Stored data entries
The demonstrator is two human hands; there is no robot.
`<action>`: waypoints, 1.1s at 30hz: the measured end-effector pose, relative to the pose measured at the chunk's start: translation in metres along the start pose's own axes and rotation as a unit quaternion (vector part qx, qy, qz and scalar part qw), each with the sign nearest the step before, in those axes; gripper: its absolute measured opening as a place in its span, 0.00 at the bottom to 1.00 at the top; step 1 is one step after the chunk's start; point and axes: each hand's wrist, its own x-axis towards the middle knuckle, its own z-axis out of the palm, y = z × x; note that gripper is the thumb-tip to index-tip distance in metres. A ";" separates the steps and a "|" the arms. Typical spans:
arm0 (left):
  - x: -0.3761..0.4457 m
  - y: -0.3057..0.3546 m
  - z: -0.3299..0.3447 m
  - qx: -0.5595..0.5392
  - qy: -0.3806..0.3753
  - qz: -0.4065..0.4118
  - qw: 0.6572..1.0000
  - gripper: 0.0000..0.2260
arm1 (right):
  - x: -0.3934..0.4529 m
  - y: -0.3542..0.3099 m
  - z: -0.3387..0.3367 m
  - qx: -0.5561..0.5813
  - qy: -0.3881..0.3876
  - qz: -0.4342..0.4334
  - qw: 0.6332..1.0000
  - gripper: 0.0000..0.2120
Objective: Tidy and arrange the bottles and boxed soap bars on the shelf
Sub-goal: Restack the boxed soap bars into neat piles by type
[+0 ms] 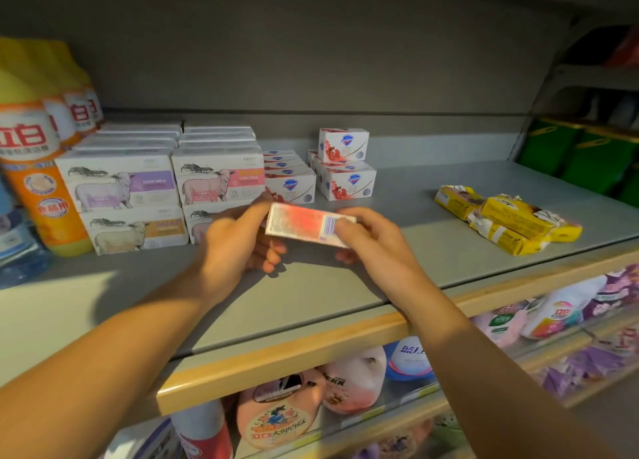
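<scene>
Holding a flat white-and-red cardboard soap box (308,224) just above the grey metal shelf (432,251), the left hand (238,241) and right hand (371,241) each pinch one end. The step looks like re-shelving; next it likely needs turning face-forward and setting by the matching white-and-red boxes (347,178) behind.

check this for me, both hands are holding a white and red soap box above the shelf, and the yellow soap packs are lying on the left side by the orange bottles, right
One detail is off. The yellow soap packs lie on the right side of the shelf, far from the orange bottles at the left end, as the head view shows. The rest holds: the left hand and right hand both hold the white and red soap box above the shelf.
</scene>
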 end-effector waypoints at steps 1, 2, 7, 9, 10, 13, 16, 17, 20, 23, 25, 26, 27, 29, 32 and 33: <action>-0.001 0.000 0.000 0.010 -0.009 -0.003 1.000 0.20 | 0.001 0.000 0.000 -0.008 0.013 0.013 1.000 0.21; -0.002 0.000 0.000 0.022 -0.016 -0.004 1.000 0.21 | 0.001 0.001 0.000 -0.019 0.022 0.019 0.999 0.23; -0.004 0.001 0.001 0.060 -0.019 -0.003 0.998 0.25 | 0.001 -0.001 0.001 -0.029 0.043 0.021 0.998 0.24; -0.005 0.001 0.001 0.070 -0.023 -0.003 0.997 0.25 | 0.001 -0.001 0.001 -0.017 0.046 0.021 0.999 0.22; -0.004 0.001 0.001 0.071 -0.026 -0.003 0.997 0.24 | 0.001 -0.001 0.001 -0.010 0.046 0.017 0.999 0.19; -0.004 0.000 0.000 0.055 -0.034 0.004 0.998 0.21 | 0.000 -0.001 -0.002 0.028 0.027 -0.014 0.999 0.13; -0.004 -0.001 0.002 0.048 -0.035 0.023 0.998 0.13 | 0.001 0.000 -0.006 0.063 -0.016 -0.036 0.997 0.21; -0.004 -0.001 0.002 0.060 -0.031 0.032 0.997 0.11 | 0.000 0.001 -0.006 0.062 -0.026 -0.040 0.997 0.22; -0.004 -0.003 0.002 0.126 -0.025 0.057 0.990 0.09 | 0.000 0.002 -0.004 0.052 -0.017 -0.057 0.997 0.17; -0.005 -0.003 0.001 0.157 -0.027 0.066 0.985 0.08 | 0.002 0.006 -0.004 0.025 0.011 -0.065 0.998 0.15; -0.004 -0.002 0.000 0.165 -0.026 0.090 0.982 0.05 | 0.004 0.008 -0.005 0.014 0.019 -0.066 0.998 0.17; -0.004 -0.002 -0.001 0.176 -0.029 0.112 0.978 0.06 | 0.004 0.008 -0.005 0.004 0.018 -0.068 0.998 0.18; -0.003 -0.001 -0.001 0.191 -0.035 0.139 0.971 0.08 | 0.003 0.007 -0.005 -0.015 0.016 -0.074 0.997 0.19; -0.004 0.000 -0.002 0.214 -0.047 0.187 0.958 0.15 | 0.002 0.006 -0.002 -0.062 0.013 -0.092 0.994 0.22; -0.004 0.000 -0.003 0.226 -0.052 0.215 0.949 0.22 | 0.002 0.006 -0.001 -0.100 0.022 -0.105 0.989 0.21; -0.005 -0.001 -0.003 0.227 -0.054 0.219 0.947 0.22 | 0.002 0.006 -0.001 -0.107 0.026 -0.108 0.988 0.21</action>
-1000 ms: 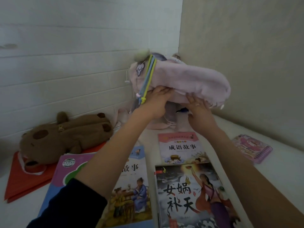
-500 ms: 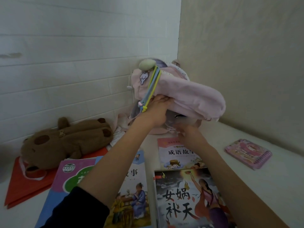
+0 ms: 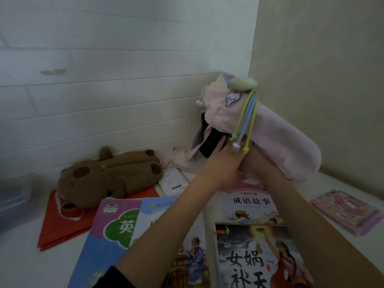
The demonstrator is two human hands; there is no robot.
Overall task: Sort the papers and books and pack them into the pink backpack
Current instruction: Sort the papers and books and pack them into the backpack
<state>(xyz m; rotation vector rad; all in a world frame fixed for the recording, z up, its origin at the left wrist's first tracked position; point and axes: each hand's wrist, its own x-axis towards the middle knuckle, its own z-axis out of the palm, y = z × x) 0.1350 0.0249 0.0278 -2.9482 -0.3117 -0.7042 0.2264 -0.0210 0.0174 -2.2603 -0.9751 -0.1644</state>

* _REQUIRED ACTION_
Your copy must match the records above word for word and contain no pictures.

* _EXERCISE SOLUTION_
The demonstrator is two human hands; there is no robot.
`<action>`: waypoints, 1.1s at 30hz: the measured end-effector pose, relative to the pose measured at the chunk's start: translation in metres along the start pose's own axes and rotation as a unit quaternion (vector part qx, qy, qz and scalar part qw), each with the sign nearest the step before, in those axes; gripper: its absolute measured opening as a place in its span, 0.00 at the bottom to 1.00 at the top; step 1 is one step after the chunk's start; point and axes: each hand's wrist, its own x-axis towards the middle knuckle, its own z-axis out of the palm, y = z × x; note that gripper is the thumb-tip to index-tip distance in metres. A ";" separates the steps and a "|" the arms. Typical spans:
arm0 (left):
  - x: -0.3761..0.4457 m
  - y: -0.3057..0.3546 m
  - z: -0.3299..0.3447 m
  - qx: -0.5595..0.5392
  - qy: -0.3806..0.3753
  - qz: -0.4065..0.4118
  - qw: 0.6572..1.0000
  - gripper: 0.0000..0.2260
arm1 (right):
  - x: -0.3934..0.4529 m
  - y: -0.3542..0.3099 m
  - z: -0.3387..0.3367 m
  - qx: -0.5561..0.5813
  - qy: -0.3881..0.3876
  - qz: -0.4342..0.4334
  - qw: 0.6332..1.0000
  - gripper: 0.0000..0.2120
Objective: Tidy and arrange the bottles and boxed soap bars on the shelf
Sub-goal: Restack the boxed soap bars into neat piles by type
[+0 ms] 
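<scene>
Holding a flat white-and-red cardboard soap box (308,224) just above the grey metal shelf (432,251), the left hand (238,241) and right hand (371,241) each pinch one end. The step looks like re-shelving; next it likely needs turning face-forward and setting by the matching white-and-red boxes (347,178) behind.

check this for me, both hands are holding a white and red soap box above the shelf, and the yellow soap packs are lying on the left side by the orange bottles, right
One detail is off. The yellow soap packs lie on the right side of the shelf, far from the orange bottles at the left end, as the head view shows. The rest holds: the left hand and right hand both hold the white and red soap box above the shelf.
</scene>
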 end-effector waypoints at steps 1, 2, 7, 9, 10, 13, 16, 17, 20, 23, 25, 26, 27, 29, 32 and 33: <action>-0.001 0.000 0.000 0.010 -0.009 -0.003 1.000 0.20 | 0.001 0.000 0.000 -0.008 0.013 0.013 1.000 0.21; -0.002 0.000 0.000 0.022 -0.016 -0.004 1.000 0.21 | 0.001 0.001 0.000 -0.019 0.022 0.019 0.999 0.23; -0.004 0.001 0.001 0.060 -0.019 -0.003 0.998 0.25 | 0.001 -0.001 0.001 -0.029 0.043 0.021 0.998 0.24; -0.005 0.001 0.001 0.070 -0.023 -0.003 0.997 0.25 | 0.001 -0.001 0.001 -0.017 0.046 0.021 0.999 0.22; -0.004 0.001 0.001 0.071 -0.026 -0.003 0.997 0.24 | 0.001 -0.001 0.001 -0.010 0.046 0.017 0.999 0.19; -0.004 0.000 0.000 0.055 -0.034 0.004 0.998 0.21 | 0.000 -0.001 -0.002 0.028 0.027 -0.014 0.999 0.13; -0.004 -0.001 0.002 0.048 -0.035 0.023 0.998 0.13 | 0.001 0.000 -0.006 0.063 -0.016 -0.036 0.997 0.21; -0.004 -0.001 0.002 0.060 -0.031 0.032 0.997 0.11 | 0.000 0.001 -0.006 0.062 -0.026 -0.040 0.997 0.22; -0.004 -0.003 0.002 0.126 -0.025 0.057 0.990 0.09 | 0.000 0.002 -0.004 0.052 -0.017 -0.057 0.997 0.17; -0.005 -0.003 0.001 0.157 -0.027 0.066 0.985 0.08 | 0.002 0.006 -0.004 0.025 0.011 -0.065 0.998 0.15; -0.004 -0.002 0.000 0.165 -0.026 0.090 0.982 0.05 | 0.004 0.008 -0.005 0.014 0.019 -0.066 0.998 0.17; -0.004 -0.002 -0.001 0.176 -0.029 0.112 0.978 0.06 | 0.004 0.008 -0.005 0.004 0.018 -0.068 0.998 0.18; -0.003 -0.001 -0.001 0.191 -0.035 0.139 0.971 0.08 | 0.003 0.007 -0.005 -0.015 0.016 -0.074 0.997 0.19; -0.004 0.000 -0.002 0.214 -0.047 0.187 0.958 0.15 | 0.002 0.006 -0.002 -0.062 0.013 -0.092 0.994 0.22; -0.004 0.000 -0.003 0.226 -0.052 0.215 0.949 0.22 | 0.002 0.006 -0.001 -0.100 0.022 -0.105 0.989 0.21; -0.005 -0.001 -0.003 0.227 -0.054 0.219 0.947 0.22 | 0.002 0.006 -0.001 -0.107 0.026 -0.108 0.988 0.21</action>
-1000 ms: 
-500 ms: 
+0 ms: 
The demonstrator is two human hands; there is no robot.
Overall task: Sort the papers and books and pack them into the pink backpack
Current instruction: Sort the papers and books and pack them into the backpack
<state>(xyz m; rotation vector rad; all in a world frame fixed for the recording, z up, its origin at the left wrist's first tracked position; point and axes: each hand's wrist, its own x-axis towards the middle knuckle, its own z-axis out of the palm, y = z × x) 0.1350 0.0249 0.0278 -2.9482 -0.3117 -0.7042 0.2264 -0.0210 0.0174 -2.2603 -0.9751 -0.1644</state>

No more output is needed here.